Alissa described his brother as “very anti-social” and paranoid, adding that, in high school, he would describe “being chased, someone is behind him, someone is looking for him.”

“When he was having lunch with my sister in a restaurant, he said, ‘People are in the parking lot, they are looking for me.’ She went out, and there was no one. We didn’t know what was going on in his head,” Alissa said, admitting that he believes his brother is mentally ill.

The issue in this shooting, like several others, is more likely to be mental illness rather than domestic terrorism or background-check issues. That hasn’t stopped members of Congress from launching new efforts to push gun control as a major project in the Biden administration:

The White House signaled that it’s on board (via Bearing Arms):

The President’s team has met with gun control advocates over the past two months to discuss potential executive actions and to generate ideas on potential paths forward, according to people familiar with the meetings. Those meetings have been led by Susan Rice, director of the Domestic Policy Council and Cedric Richmond, a senior adviser to Biden and director of the White House Office of Public Engagement.

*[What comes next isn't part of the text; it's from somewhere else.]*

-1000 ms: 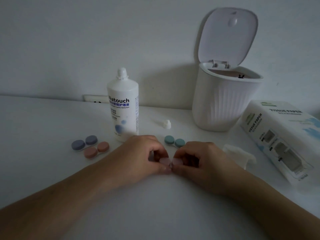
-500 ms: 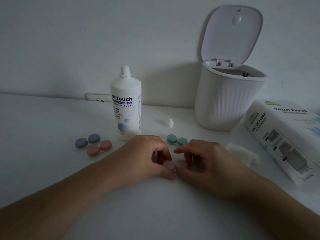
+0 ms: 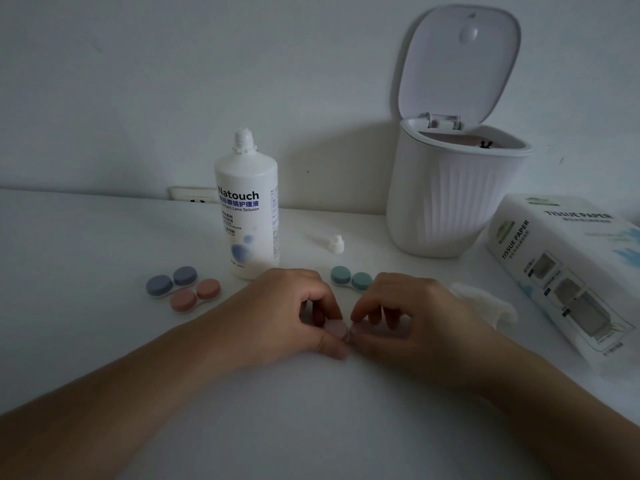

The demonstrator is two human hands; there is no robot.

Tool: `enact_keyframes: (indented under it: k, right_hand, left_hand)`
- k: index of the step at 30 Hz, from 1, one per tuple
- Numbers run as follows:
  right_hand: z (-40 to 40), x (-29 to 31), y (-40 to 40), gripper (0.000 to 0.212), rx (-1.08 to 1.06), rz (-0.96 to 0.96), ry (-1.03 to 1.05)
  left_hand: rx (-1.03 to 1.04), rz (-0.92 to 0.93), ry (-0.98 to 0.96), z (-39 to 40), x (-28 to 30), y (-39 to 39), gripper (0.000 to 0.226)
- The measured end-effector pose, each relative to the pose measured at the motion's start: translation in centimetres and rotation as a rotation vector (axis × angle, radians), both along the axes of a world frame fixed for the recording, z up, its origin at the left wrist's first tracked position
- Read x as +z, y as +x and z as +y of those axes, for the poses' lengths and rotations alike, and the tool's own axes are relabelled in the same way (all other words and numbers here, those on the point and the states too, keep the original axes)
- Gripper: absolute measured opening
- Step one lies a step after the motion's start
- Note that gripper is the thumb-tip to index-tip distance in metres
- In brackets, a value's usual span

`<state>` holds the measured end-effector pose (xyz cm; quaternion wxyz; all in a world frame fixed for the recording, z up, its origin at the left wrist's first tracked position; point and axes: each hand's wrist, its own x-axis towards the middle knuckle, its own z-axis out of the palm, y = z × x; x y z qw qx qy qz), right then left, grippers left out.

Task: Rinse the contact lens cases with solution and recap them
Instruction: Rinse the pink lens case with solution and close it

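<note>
From the head view, both hands meet low on the white surface (image 3: pixel 104 258). The left hand (image 3: pixel 280 313) pinches a pink case (image 3: pixel 337 329) by one cap, and the fingers (image 3: pixel 360 311) of the right hand (image 3: pixel 415 317) pinch its other cap. The caps are small and may be wet, so one could slip and roll away. A crooked twist could leave a cap loose and leaky. The bottle (image 3: pixel 247 209) stands open just behind the left hand; a bump could tip it and spill.
</note>
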<state>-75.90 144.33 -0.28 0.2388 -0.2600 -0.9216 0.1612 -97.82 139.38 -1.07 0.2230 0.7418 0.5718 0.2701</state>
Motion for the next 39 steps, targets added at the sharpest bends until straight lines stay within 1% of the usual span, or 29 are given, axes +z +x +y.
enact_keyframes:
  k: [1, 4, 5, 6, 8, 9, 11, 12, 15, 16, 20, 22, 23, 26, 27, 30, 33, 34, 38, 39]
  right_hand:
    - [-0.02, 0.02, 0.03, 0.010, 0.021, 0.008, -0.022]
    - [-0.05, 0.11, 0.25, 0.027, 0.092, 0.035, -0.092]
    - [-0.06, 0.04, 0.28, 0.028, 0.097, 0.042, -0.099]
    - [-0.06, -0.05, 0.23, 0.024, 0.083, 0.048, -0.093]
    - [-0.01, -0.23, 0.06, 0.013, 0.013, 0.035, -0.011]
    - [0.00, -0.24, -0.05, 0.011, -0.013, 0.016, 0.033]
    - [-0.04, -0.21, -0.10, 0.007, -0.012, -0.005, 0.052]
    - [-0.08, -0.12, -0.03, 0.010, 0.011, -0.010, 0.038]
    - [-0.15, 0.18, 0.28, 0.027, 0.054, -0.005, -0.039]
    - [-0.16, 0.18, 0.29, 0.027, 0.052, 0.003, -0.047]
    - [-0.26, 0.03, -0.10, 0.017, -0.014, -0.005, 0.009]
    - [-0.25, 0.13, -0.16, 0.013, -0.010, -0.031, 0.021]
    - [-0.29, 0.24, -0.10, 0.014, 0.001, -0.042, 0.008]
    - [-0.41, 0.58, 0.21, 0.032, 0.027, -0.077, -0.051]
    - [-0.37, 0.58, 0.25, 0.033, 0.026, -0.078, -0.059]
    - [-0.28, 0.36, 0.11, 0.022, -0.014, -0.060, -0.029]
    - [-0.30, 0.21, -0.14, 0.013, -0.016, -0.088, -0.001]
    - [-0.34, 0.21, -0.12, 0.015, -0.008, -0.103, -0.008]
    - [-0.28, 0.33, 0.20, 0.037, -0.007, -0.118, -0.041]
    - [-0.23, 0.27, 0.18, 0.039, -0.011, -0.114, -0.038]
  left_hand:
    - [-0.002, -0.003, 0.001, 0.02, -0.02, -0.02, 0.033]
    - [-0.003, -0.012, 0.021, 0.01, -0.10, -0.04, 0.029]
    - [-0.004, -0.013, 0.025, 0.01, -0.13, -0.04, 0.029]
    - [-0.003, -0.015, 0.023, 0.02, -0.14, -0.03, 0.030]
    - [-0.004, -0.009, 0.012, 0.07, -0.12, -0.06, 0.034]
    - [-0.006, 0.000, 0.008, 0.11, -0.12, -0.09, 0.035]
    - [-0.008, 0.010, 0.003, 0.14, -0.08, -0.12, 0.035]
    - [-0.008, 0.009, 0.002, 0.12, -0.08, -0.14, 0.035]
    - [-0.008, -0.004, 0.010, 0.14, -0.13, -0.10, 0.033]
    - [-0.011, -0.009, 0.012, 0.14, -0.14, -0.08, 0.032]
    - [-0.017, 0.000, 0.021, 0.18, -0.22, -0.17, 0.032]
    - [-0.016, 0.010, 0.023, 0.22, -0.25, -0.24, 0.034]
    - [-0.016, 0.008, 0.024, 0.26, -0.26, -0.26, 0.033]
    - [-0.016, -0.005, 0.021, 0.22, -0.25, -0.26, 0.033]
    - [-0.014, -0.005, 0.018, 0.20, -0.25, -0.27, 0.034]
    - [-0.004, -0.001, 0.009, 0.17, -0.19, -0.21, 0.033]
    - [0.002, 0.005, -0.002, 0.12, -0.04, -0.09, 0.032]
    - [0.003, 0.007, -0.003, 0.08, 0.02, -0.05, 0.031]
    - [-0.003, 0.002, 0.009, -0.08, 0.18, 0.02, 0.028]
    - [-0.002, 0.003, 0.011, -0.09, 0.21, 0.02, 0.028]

Richmond, speaking on MSNBC on Tuesday morning, said: “The regular sentiment of hearts and prayers are not enough.”

“We need action on this in the country,” he said, pointing to recently passed legislation in the House. “This President has a track record of fighting against the NRA and beating them, and we need to make sure that we have sensible gun regulations in this country to ensure safety. And so we need action, not just words and prayers.”

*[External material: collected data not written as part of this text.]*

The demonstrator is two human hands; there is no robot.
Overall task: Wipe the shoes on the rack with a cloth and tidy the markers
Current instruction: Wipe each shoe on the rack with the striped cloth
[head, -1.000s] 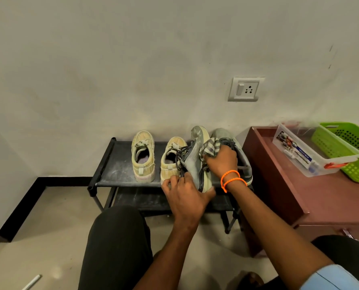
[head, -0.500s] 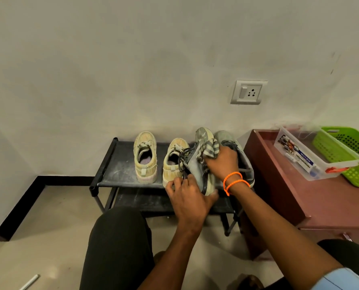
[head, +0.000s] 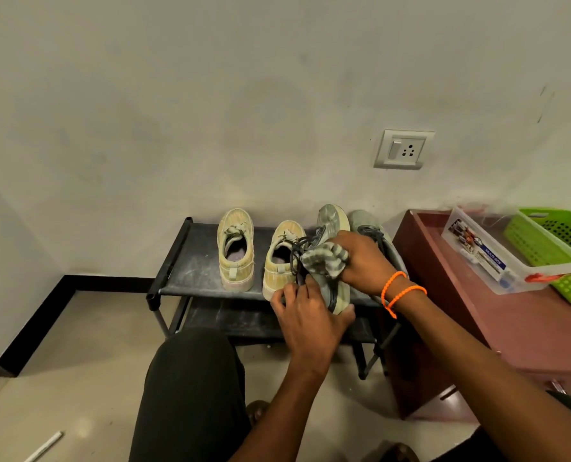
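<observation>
While tipped on its side above the rack point(head: 190, 281), the grey shoe point(head: 332, 228) shows dark laces. The left hand point(head: 305, 323) grips its heel. The right hand point(head: 365, 261) clutches a striped cloth point(head: 324, 261) against it.

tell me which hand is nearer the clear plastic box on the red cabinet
Right. The right hand presses the striped cloth on the grey shoe, on the side towards the clear plastic box. The left hand grips the shoe's heel, farther away.
</observation>
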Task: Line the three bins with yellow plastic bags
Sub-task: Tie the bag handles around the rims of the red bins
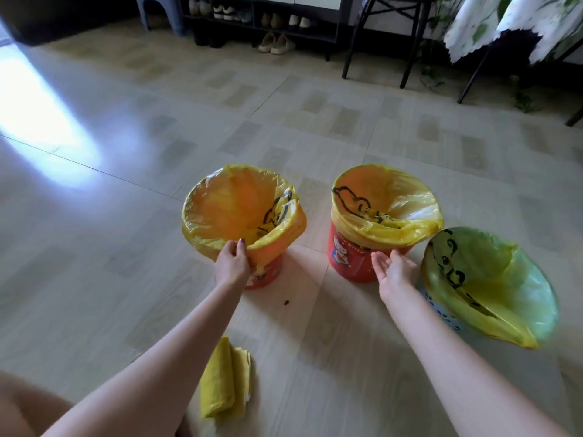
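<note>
1. Three bins stand on the tiled floor [315, 127], each with a yellow plastic bag folded over its rim. The middle red bin [353, 260] serves as the landmark here.
2. Left of the middle red bin, well apart from it, stands the left red bin [268, 275], its yellow bag [233, 212] draped down over the near side.
3. The left hand [232, 264] pinches the near edge of that bag at the rim, thumb and fingers curled round the plastic.
4. The middle red bin's own yellow bag [388, 209] bears a black cartoon print and is turned down around the rim.
5. The right hand [394, 269] hovers just in front of the middle red bin, palm up, fingers straight and spread, holding nothing.
6. Just right of the middle red bin, and nearer the person, sits a pale spotted bin [441, 316], tilted in this view, with its yellow bag [492, 285] looking greenish.
7. Nearer the person and left of the middle red bin, a roll of spare yellow bags [225, 383] lies on the floor.
8. Far behind the middle red bin, a shoe rack [265, 20] stands.
</note>
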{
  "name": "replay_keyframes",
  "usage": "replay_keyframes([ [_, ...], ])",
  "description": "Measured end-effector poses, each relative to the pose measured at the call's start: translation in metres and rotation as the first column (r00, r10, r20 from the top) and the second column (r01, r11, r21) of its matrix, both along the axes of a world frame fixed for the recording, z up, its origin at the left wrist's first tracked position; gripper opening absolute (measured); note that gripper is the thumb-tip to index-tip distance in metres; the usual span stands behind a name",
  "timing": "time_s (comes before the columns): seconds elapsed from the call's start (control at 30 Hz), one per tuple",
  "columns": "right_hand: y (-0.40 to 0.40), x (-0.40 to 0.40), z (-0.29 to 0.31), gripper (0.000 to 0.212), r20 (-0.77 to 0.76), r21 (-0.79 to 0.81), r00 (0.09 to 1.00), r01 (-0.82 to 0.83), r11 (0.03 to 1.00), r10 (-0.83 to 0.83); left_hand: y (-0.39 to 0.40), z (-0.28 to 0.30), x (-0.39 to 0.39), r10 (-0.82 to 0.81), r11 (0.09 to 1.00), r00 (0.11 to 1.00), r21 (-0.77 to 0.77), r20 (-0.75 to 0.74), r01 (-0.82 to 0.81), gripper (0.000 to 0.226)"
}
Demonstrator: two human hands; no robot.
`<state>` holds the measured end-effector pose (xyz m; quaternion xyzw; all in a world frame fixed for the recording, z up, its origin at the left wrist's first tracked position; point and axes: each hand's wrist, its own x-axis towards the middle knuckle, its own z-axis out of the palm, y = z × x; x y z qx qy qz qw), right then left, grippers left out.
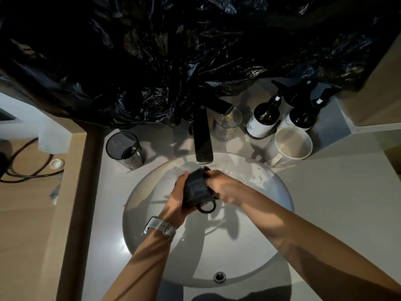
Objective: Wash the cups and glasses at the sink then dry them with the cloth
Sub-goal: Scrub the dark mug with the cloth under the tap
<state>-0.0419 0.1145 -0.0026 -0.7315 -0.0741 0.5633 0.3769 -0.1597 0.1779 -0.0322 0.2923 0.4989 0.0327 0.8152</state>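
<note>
Round white basin sink (249, 246), overflow hole at its near wall. Above it, left hand (176, 197) grips a dark ribbed mug (196, 190), loop handle nearest; right hand (225, 186) curls over its far rim under the dark flat-spout tap (202, 146). Farther: dark-rimmed glass (124, 149) left, clear glass (226, 123) and white mug (291, 142) right

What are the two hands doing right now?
Left hand: grips the dark grey ceramic mug under the tap.
Right hand: fingers reach into the mug's mouth; grip cannot be told.
</note>
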Motion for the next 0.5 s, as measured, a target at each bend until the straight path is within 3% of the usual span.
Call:
replay_keyframes([
  [0.07, 0.005, 0.0, -0.004, 0.02, -0.219, -0.081, 0.957, 0.177, 0.981, -0.19, 0.0, -0.002, -0.003, -0.01, 0.998, 1.0, 0.06, -0.02, 0.011, 0.046],
  [0.13, 0.004, -0.002, -0.003, 0.023, -0.458, -0.132, 0.822, 0.315, 0.94, -0.339, 0.002, -0.004, -0.006, -0.022, 0.985, 0.998, 0.168, -0.054, 0.03, 0.041],
  [0.23, -0.004, -0.007, -0.002, 0.026, -0.664, -0.099, 0.654, 0.402, 0.91, -0.362, 0.006, -0.002, -0.009, -0.044, 0.94, 0.997, 0.336, -0.067, 0.064, 0.031],
  [0.4, -0.021, -0.014, -0.006, 0.017, -0.627, -0.05, 0.606, 0.596, 0.801, -0.49, 0.007, -0.002, -0.011, -0.031, 0.913, 0.996, 0.404, -0.079, 0.06, 0.028],
  [0.5, -0.045, -0.02, -0.011, 0.031, -0.551, 0.158, 0.685, 0.647, 0.746, -0.478, 0.008, -0.004, -0.013, 0.011, 0.936, 0.993, 0.351, -0.113, 0.03, 0.037],
])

Among the executive actions Biden could advance include requiring background checks on “ghost guns” that don’t have serial numbers or strengthening the federal background check system to alert law enforcement agencies when someone fails a check. Biden has also said he will task the attorney general with better enforcement of existing gun laws. And advocates have raised the idea of sending more federal money to communities afflicted by gun violence.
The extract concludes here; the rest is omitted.